* **TASK**
All of the listing should be returned as written, apart from any picture in it.

* **DATASET EXTRACT**

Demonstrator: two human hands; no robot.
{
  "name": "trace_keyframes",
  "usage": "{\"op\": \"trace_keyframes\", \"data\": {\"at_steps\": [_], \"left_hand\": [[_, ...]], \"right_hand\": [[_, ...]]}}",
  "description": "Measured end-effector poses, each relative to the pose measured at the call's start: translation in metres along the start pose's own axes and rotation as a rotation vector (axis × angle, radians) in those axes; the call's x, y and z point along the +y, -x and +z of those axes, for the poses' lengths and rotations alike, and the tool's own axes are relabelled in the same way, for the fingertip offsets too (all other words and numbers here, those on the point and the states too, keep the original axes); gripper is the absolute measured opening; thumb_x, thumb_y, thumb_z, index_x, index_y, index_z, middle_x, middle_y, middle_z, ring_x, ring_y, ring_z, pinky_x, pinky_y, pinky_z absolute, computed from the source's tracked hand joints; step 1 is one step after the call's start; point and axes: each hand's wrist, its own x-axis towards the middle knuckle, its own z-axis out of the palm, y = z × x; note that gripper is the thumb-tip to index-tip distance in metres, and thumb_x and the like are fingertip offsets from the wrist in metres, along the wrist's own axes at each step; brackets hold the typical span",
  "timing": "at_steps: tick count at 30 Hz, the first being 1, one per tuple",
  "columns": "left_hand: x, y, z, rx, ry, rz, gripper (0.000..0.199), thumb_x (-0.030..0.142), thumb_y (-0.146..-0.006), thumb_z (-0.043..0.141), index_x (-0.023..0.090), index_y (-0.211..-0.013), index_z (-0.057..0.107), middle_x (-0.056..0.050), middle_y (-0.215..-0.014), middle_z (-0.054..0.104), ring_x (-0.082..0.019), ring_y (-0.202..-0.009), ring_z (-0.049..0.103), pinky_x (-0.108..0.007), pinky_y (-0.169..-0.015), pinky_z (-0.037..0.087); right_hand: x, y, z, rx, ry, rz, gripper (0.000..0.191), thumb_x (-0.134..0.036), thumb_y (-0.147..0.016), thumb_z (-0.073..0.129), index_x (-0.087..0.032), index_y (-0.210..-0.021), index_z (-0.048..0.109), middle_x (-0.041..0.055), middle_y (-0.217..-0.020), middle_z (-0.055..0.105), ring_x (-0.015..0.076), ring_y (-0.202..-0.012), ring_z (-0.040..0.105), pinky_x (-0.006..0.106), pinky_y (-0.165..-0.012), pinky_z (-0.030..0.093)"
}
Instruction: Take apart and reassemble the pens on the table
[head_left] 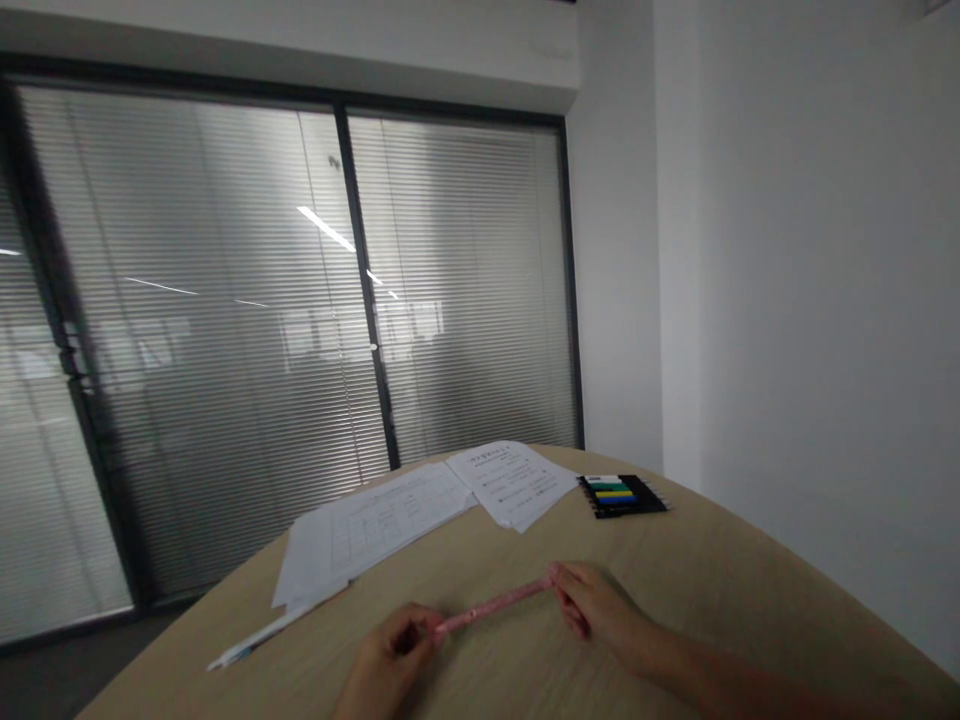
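Between my two hands stretches a slim, straight pink stick-like thing [495, 604], blurred enough that its exact kind does not show. My left hand [394, 650] has its thumb and fingers closed on the near left end. The right end is pinched by my right hand [592, 608], its fingers curled below. The pink thing slants up to the right, just over or against the wooden table; I cannot tell whether it touches. My fingers cover both of its ends.
Printed sheets [514, 485] and more paper [330, 545] lie across the table [720, 600]. A white pen-like thing [251, 645] lies at left. Farther right is a flat black item [649, 497] with coloured bars. Behind stand blinds [225, 400] and a white wall [810, 300].
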Motion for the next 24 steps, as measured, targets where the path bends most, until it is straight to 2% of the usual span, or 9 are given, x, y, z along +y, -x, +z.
{"op": "trace_keyframes", "data": {"at_steps": [8,14,17,24], "left_hand": [[0.021,0.004,0.002,0.022,0.066,-0.158,0.043,0.06,-0.051,0.059,0.018,-0.06,0.061,0.003,-0.053,0.052,-0.014,-0.052,0.044,-0.023,-0.051,0.035],[0.022,0.007,0.001,-0.063,-0.006,-0.162,0.05,0.066,-0.06,0.043,0.018,-0.057,0.057,0.007,-0.041,0.035,-0.012,-0.043,0.034,-0.023,-0.046,0.029],[0.021,0.008,0.002,-0.085,-0.021,-0.172,0.052,0.069,-0.063,0.036,0.02,-0.054,0.053,0.006,-0.039,0.036,-0.012,-0.041,0.034,-0.023,-0.045,0.027],[0.02,0.005,0.007,-0.1,0.049,-0.215,0.051,0.069,-0.061,0.036,0.021,-0.048,0.045,0.006,-0.04,0.038,-0.011,-0.04,0.034,-0.023,-0.045,0.027]], "right_hand": [[0.01,-0.002,-0.001,-0.034,-0.008,0.003,0.046,-0.065,-0.071,0.036,-0.022,-0.056,0.037,-0.009,-0.043,0.032,0.0072,-0.036,0.03,0.022,-0.039,0.024],[0.004,0.002,0.0,-0.019,0.05,-0.011,0.049,-0.069,-0.069,0.034,-0.021,-0.056,0.039,-0.0077,-0.044,0.034,0.0079,-0.036,0.031,0.022,-0.039,0.026],[0.002,0.003,0.0,-0.024,0.104,-0.025,0.05,-0.069,-0.071,0.032,-0.022,-0.057,0.039,-0.007,-0.044,0.035,0.0089,-0.037,0.033,0.023,-0.041,0.027],[0.011,0.003,-0.002,0.028,0.233,-0.079,0.047,-0.061,-0.079,0.028,-0.021,-0.06,0.043,-0.0057,-0.045,0.039,0.0102,-0.042,0.038,0.023,-0.045,0.03]]}}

* **RESPONSE TO THIS EXERCISE**
Demonstrator: two human hands; no robot.
{
  "name": "trace_keyframes",
  "usage": "{\"op\": \"trace_keyframes\", \"data\": {\"at_steps\": [_], \"left_hand\": [[_, ...]], \"right_hand\": [[_, ...]]}}",
  "description": "Measured end-effector poses, each relative to the pose measured at the call's start: translation in metres along the start pose's own axes and rotation as a rotation vector (axis × angle, radians) in those axes; the call's x, y and z point along the +y, -x and +z of those axes, for the poses' lengths and rotations alike, and the tool's own axes are relabelled in the same way, for the fingertip offsets too (all other words and numbers here, those on the point and the states too, keep the original axes); gripper is the absolute measured opening; thumb_x, thumb_y, thumb_z, index_x, index_y, index_z, middle_x, middle_y, middle_z, ring_x, ring_y, ring_z, pinky_x, pinky_y, pinky_z absolute, computed from the source's tracked hand joints; step 1 is one step after the call's start; point and axes: each hand's wrist, its own x-axis towards the middle knuckle, its own z-axis out of the palm, y = z × x; note that gripper is the thumb-tip to index-tip distance in metres, and thumb_x and the like are fingertip offsets from the wrist in metres, along the wrist's own axes at each step; brackets hold the typical span",
  "timing": "at_steps: tick count at 30 Hz, the first being 1, one per tuple",
  "columns": "left_hand: x, y, z, rx, ry, rz, gripper (0.000..0.199), thumb_x (-0.030..0.142), thumb_y (-0.146..-0.006), thumb_z (-0.043..0.141), index_x (-0.023..0.090), index_y (-0.211..-0.013), index_z (-0.057..0.107), middle_x (-0.056..0.050), middle_y (-0.215..-0.014), middle_z (-0.054..0.104), ring_x (-0.082..0.019), ring_y (-0.202..-0.009), ring_z (-0.049..0.103), pinky_x (-0.108..0.007), pinky_y (-0.169..-0.015), pinky_z (-0.037..0.087); right_hand: x, y, z, rx, ry, rz, gripper (0.000..0.191), thumb_x (-0.134..0.036), thumb_y (-0.147..0.016), thumb_z (-0.073..0.129), index_x (-0.087..0.032), index_y (-0.210..-0.021), index_z (-0.048..0.109), middle_x (-0.041..0.055), middle_y (-0.217..-0.020), middle_z (-0.055..0.105), ring_x (-0.015..0.076), ring_y (-0.202..-0.012), ring_z (-0.040..0.105), pinky_x (-0.006..0.106), pinky_y (-0.165..-0.012), pinky_z (-0.030..0.093)"
}
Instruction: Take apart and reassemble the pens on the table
[head_left] 
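Between my two hands stretches a slim, straight pink stick-like thing [495, 604], blurred enough that its exact kind does not show. My left hand [394, 650] has its thumb and fingers closed on the near left end. The right end is pinched by my right hand [592, 608], its fingers curled below. The pink thing slants up to the right, just over or against the wooden table; I cannot tell whether it touches. My fingers cover both of its ends.
Printed sheets [514, 485] and more paper [330, 545] lie across the table [720, 600]. A white pen-like thing [251, 645] lies at left. Farther right is a flat black item [649, 497] with coloured bars. Behind stand blinds [225, 400] and a white wall [810, 300].
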Motion for the next 24 steps, as measured, targets where the path bends most, until it is straight to 2% of the usual span, or 9 are given, x, y, z along +y, -x, +z.
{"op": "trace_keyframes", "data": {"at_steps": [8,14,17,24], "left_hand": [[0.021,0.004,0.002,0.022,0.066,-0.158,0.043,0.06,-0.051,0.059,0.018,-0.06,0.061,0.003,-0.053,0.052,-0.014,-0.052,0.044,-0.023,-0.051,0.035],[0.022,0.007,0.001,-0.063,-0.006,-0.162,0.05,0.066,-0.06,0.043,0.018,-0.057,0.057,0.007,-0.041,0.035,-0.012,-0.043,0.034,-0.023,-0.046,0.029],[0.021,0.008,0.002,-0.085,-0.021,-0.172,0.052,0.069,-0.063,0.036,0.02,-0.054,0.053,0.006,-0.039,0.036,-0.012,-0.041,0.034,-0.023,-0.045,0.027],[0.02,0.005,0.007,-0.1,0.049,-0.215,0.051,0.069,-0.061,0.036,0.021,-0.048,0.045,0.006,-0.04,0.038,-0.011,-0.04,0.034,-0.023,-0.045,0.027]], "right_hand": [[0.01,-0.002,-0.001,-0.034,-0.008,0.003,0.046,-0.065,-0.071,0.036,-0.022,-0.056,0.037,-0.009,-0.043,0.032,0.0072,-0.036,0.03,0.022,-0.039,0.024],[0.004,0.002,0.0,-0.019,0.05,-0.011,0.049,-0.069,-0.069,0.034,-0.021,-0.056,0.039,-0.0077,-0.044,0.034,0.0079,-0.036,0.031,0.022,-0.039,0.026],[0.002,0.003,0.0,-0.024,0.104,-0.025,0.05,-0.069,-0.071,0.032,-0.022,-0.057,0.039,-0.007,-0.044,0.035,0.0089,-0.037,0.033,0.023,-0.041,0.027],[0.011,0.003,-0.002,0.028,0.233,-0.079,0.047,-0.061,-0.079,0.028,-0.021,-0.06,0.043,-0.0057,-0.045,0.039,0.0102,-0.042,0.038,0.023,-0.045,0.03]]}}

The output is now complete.